Siddharth Pogul

Posted on Feb 18

Building rapidlog: Why I Made a 3x Faster Python Logger

#performance #python #showdev #tooling

The Problem Nobody Talks About

You're building a production Python application. Everything's humming: API handlers fast, database queries optimized, caching in place.
Then you flip on logging.

Suddenly, throughput tanks. CPU spikes. Latency goes haywire.
Why? Your app logs from 4 worker threads. Each thread competes for the same lock in logging.Handler. While one thread serializes JSON, the others sit spinning. You're not bottlenecked on I/O anymore - you're bottlenecked on a single lock.
This is why I built rapidlog.

The Benchmark That Started It All

Here's what I found comparing Python's stdlib logging against other libraries (all with identical JSON output, 4 threads, 100K logs per thread):

Library	Throughput	vs stdlib
rapidlog	20,133 logs/sec	3.1x faster
structlog	12,101 logs/sec	1.86x faster
stdlib-json	6,487 logs/sec	baseline
loguru	3,248 logs/sec	0.50x (slower!)

That 3.1x difference? In production, that's 13.6K extra events per second you can handle without scaling up servers.
For a company logging 100M events/day across 4 worker threads, that's the difference between 10 servers and 3 servers.

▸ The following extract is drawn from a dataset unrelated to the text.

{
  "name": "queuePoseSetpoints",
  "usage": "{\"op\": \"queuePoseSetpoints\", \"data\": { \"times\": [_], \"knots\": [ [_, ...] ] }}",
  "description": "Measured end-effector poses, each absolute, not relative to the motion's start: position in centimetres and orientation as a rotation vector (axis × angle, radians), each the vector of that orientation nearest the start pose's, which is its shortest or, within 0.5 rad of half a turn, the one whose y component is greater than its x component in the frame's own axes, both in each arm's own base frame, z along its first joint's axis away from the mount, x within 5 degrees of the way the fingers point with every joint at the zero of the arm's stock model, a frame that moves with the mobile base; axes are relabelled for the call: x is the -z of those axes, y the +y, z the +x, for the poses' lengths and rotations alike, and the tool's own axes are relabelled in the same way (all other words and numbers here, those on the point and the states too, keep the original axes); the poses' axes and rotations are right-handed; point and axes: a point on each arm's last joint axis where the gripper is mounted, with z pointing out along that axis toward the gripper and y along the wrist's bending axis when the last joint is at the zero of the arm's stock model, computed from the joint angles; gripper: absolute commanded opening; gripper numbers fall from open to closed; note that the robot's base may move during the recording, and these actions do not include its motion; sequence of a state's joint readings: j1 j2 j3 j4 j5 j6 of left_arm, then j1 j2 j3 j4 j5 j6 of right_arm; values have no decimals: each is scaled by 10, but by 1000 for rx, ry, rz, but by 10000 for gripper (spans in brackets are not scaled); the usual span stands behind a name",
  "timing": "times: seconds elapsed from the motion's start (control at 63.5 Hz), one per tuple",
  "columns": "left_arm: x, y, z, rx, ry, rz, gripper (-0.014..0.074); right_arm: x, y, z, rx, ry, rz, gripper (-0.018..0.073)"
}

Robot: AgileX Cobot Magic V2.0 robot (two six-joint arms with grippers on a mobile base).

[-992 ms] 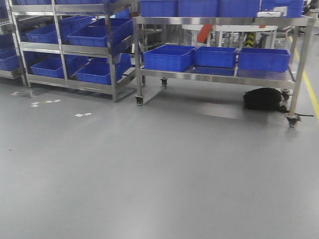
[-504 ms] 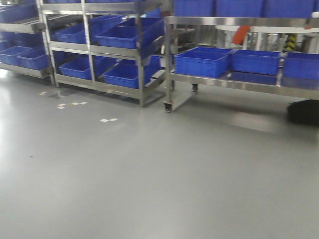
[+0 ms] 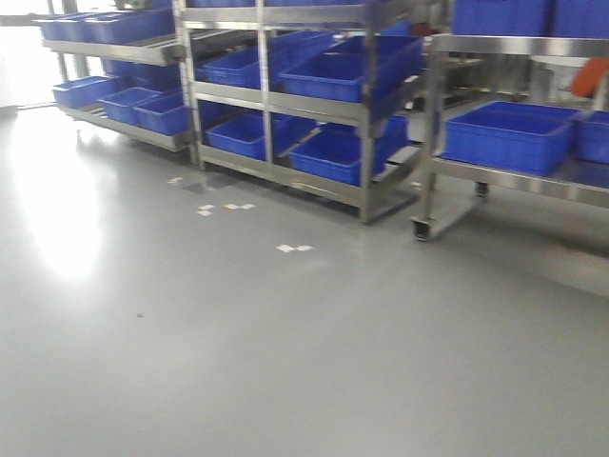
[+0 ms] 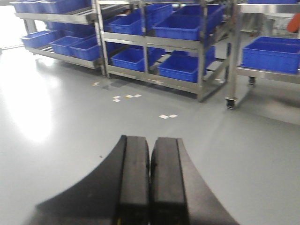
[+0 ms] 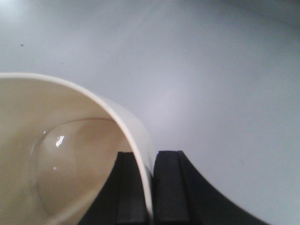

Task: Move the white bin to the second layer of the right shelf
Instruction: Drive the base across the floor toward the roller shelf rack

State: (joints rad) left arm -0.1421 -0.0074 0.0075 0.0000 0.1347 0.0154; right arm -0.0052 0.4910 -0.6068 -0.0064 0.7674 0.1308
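One gripper (image 5: 152, 161) (right), clamped on white bin (image 5: 61, 140)

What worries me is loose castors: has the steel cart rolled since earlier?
No. The steel cart keeps its place beside the rack; both slid right in view together, so the camera turned left.

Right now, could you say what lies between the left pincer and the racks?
Only grey floor with a few white marks, as the left wrist view shows.

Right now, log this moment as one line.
right gripper: shut on white bin wall | left gripper: shut, empty | ahead: steel rack, blue crates | placement: not done
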Motion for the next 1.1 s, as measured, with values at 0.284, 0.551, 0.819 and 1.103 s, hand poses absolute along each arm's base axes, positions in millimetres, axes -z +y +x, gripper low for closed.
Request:
{"op": "queuePoseSetpoints", "data": {
  "times": [0.284, 0.551, 0.819, 1.103],
  "knots": [
    [-199, -8, 56, 98, 1614, 127, 85, -313, -1, 87, -66, 2135, 143, 160],
    [-199, -8, 56, 98, 1614, 127, 85, -313, -1, 87, -66, 2135, 143, 160],
    [-199, -8, 56, 98, 1614, 127, 85, -313, -1, 87, -66, 2135, 143, 160],
    [-199, -8, 56, 98, 1614, 127, 85, -313, -1, 87, -66, 2135, 143, 160]
  ]
}}
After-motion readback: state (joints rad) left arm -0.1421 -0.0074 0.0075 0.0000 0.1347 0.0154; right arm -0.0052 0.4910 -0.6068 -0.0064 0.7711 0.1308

Why Is stdlib So Slow Under Load?

Let's trace through what happens when you call logger.info():
With stdlib logging:

Thread 1: logger.info() → acquire lock
Thread 2: logger.info() → WAIT (lock held by Thread 1)
Thread 3: logger.info() → WAIT
Thread 4: logger.info() → WAIT
Thread 1: serialize JSON → format record → write to stdout → release lock
Threads 2–4: race to acquire lock (one succeeds, others wait again)

Every single call hits the lock. JSON serialization happens inside the lock. You've made your hot path serialization-bound AND lock-bound.
With rapidlog:

Thread 1: logger.info() → append to thread-local buffer (no lock)
Thread 2: logger.info() → append to thread-local buffer (no lock)
Thread 3: logger.info() → append to thread-local buffer (no lock)
Thread 4: logger.info() → append to thread-local buffer (no lock)
Writer thread: drain all buffers → serialize JSON → write to stdout

The hot path is buffer append only. No locks. No serialization. Then a background thread handles the expensive stuff (JSON, I/O) in batches.

Architecture: Per-Thread Buffers + Async Writer

Here's the design in detail:

Layer 1: Hot Path (Per-Thread)

def _log(self, level: str, msg: str, **kwargs):
    if level not in _LEVELS or _LEVELS[level] < self.level_value:
        return  # Quick exit

    # Append to thread-local buffer (single append, no lock)
    self._thread_local.buffer.append([
        time.time_ns(),
        level,
        msg,
        kwargs,
        threading.current_thread().ident
    ])

No dict creation. No serialization. Just a fast append to a pre-allocated list.

Layer 2: Cross-Thread Handoff (RingQueue)

When the thread-local buffer fills, it flushes to a bounded RingQueue:

class RingQueue:
    def __init__(self, capacity: int):
        self.buffer = [None] * capacity
        self.write_pos = 0
        self.read_pos = 0
        self.lock = threading.Lock()

    def put(self, item):
        with self.lock:
            if self.write_pos - self.read_pos >= self.capacity:
                # Queue full, wait or drop
                return False
            self.buffer[self.write_pos % self.capacity] = item
            self.write_pos += 1
            return True

This is a multi-producer/single-consumer design. Multiple threads append records, one writer thread drains.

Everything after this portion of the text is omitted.